Last year I wrote a book on the Medicine Wheel. I have no traditional training in it. Just a course or two with someone who wasn’t traditionally trained either. I wrote about it from the point of view of the sense I had made of it myself, in my own lived experience. I claimed the freedom to do that, I made it clear it was not a traditional exposition, I made plenty of my own additions, and drew in references from our own culture. That said, it wasn’t as simple as it sounds. I had had 40 years of being on a transformational path before I wrote the book, which I meant that I knew what I was talking about, experientially. That is one of the book’s strengths. And on that basis, I re-invented the Medicine Wheel.

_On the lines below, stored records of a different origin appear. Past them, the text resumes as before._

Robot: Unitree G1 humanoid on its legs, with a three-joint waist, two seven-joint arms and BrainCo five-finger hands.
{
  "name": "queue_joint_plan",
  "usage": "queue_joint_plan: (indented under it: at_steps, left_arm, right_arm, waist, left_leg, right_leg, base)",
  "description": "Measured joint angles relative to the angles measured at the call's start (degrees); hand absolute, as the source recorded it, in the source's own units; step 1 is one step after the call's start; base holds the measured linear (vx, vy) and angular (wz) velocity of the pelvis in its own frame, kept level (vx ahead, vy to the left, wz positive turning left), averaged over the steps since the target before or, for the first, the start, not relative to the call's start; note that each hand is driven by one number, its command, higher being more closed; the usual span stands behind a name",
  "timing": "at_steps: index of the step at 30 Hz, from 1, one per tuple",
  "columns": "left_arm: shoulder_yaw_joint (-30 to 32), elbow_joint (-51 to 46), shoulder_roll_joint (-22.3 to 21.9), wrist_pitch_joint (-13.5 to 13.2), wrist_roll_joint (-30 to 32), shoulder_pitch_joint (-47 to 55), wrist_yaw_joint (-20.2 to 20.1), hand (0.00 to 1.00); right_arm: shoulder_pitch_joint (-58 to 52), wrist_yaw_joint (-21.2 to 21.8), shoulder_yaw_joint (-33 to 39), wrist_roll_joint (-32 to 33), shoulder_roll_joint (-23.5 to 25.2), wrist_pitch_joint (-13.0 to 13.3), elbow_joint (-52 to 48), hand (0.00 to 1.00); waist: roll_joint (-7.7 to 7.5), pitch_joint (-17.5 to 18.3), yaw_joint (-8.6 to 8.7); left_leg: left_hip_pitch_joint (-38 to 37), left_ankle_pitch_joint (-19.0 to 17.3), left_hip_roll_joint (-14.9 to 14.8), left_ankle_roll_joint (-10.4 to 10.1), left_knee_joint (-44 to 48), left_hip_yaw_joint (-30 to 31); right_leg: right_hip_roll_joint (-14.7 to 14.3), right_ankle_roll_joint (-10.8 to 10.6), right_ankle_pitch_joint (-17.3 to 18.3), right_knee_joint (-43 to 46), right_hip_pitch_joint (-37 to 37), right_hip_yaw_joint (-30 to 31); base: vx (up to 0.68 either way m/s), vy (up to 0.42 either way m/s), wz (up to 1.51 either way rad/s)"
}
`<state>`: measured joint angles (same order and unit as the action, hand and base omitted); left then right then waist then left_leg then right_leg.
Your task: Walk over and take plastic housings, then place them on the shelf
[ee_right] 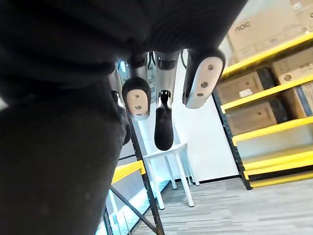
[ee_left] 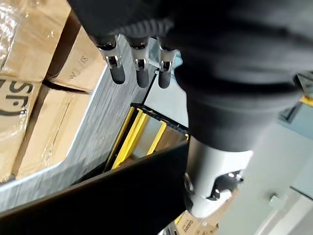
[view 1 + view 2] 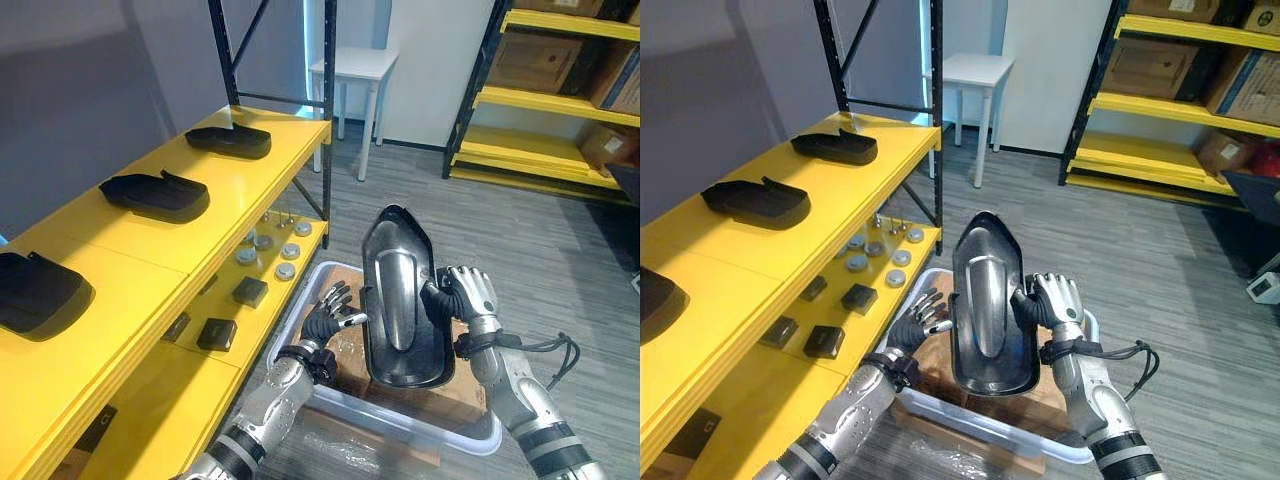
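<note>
Plastic housing (image 3: 402,300), a long black shell, stands nearly upright with its hollow side toward the camera, lifted above the clear bin (image 3: 440,430) and the cardboard boxes (image 3: 350,362) in it. Held on end between the 2 hands, it is probably easier to swing across to the shelf without catching the bin's rim.

The right hand (image 3: 468,297) carries it: the thumb lies over the housing's right edge and the fingers curl round behind, clamping that edge. The left hand (image 3: 322,322) has its fingers spread and fairly straight at the opposite edge, and seems to steady the shell rather than grip it; whether the fingertips actually touch is hard to tell.

To the robot's left, the yellow shelf (image 3: 250,190) already bears 3 similar housings (image 3: 155,195) in a row, well apart, with bare surface between them. Its lower tier holds small metal parts (image 3: 265,250).
</note>
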<state>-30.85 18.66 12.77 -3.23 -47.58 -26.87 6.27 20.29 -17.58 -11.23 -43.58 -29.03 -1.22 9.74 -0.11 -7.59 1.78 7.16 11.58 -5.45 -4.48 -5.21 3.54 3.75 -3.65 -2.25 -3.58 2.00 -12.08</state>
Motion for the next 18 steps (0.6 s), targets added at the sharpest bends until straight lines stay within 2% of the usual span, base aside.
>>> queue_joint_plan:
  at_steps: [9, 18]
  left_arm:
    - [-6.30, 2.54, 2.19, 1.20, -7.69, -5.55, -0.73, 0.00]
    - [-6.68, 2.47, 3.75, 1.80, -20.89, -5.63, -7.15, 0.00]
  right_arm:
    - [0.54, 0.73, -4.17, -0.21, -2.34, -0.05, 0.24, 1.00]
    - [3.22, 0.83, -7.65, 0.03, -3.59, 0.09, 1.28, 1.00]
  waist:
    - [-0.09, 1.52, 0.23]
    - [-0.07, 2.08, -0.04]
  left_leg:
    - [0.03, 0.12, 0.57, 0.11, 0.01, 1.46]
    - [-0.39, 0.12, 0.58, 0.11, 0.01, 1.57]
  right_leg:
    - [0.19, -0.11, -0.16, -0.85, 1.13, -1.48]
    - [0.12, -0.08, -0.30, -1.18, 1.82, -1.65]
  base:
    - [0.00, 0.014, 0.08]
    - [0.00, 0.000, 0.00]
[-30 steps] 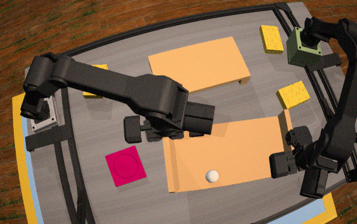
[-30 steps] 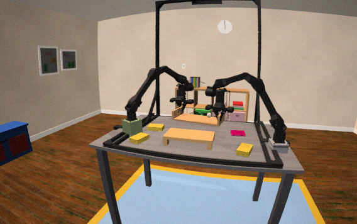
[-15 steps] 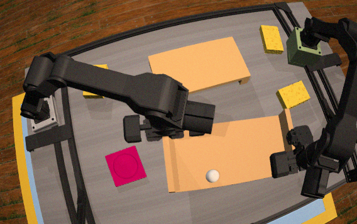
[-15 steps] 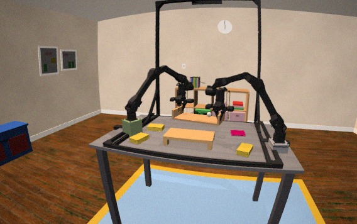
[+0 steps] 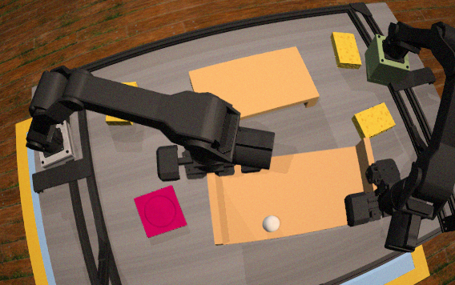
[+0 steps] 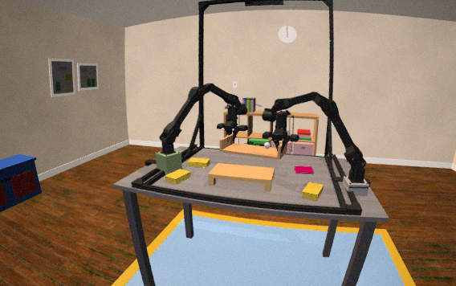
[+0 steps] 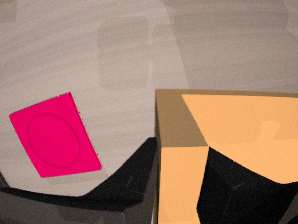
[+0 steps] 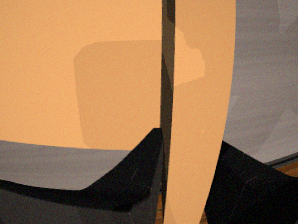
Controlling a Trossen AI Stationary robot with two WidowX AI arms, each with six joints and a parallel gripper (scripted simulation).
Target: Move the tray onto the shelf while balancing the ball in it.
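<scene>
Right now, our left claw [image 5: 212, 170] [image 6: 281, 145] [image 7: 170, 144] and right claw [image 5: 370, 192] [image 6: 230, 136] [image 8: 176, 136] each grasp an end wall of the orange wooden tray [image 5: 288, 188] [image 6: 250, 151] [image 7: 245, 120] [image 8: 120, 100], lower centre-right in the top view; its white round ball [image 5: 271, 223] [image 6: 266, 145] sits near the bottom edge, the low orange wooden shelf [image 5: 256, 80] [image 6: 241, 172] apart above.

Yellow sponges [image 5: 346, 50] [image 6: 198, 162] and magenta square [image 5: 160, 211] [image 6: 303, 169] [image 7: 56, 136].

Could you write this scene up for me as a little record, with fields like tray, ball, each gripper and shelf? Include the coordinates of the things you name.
tray: wooden, two end walls [image 5: 280, 188] [image 6: 250, 150] [image 7: 240, 120] [image 8: 120, 100], held between the arms
ball: white [image 5: 271, 223] [image 6: 266, 145], on the tray
left gripper [image 7: 170, 144]: shut on one end wall
right gripper [image 8: 176, 136]: shut on the other
shelf: low, wooden [image 5: 256, 80] [image 6: 241, 172], bearing nothing
sponges: three, yellow [image 5: 346, 50] [image 6: 177, 176]
</scene>
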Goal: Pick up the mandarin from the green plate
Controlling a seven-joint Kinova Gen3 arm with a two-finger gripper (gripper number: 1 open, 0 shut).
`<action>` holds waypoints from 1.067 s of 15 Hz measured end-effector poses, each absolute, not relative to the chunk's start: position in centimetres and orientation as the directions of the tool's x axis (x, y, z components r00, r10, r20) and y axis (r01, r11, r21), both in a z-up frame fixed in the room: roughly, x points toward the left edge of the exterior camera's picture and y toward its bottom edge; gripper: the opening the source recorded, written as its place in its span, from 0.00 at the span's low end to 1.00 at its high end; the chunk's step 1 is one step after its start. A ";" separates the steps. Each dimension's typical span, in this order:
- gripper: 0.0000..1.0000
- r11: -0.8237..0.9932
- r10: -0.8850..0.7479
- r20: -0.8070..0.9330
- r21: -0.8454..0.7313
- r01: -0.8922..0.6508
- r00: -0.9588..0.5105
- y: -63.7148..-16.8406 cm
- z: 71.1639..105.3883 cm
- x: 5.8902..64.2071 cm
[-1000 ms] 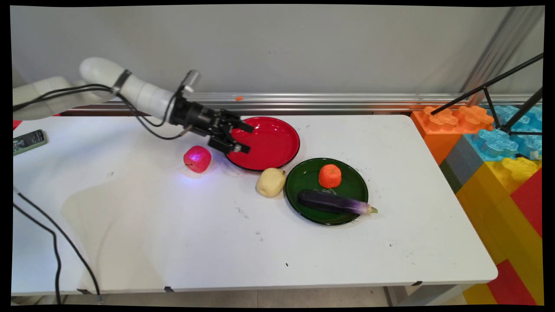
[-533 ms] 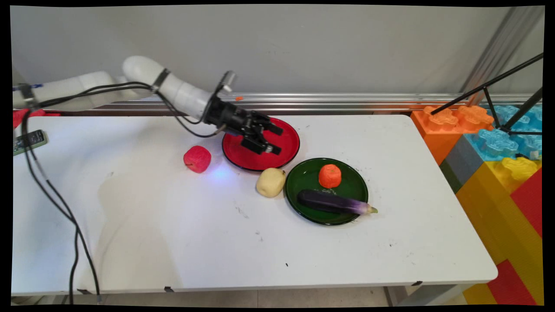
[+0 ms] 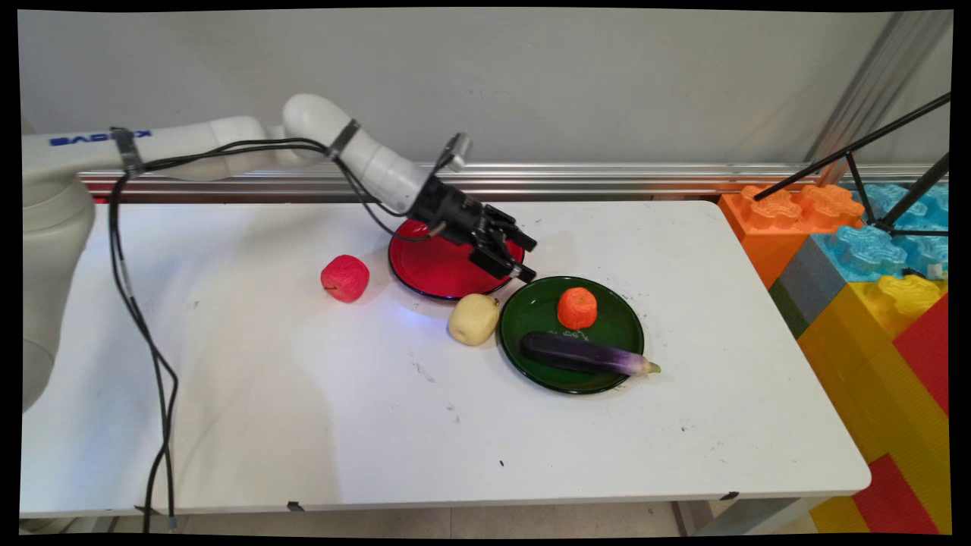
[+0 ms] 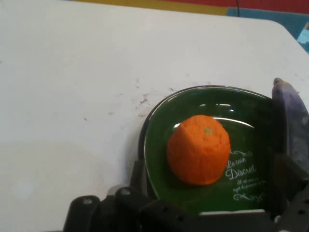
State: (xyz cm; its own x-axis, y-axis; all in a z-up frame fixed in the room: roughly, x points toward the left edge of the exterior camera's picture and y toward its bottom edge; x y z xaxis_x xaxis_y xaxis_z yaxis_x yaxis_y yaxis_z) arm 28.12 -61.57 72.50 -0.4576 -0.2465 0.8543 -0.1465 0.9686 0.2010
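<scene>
You have the gripper (image 3: 529, 258) hanging over the gap where the red plate (image 3: 432, 269) and the green plate (image 3: 531, 311) nearly meet, tilted down and to the right. Its fingers are spread apart and there is nothing between them; they touch nothing.

The nearest thing is the orange (image 3: 577, 308), which sits upright on the far half of the green plate. In the hand view the orange (image 4: 199, 149) lies almost dead centre, framed by the two fingers rising from the bottom edge. The eggplant (image 3: 584, 355) lies across the near half of the same plate, its pale tip poking past the right rim, close to the orange; whether they touch you can't tell. The red plate holds nothing.

On the bare table (image 3: 379, 417) you have a pale potato (image 3: 473, 318) just beside the green plate's left rim, and a red apple (image 3: 345, 277) left of the red plate, apart from it. Big toy bricks (image 3: 872, 258) stand off the table's right end.

As for writing, the green plate carries white script (image 4: 240, 169) on its floor beside the orange. It reads roughly "Le coin Discret", with a flourish beneath it. In the main view the same mark is only a faint scribble, too small to read.
</scene>
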 end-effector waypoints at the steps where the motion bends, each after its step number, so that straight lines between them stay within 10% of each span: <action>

I am attempting a bit of that with shamanic journeying at the moment: I am about to run an event in Wales on Embodying the Spirits, and I want to take it right back to my own experience. Put aside the words I have learnt like soul retrieval and de-possession and just do the work, and find out a few weeks later what it was that I did. So again, I am attempting to re-invent. I think a live tradition is always being re-invented, it is ever fresh in that way, and the re-invention emerges naturally from being true to one’s own experience. It is not a superficial thing, I think it takes years to be ready to do that. But nevertheless, we have that creative possibility in our culture, that I don’t think is there to the same extent in traditional cultures.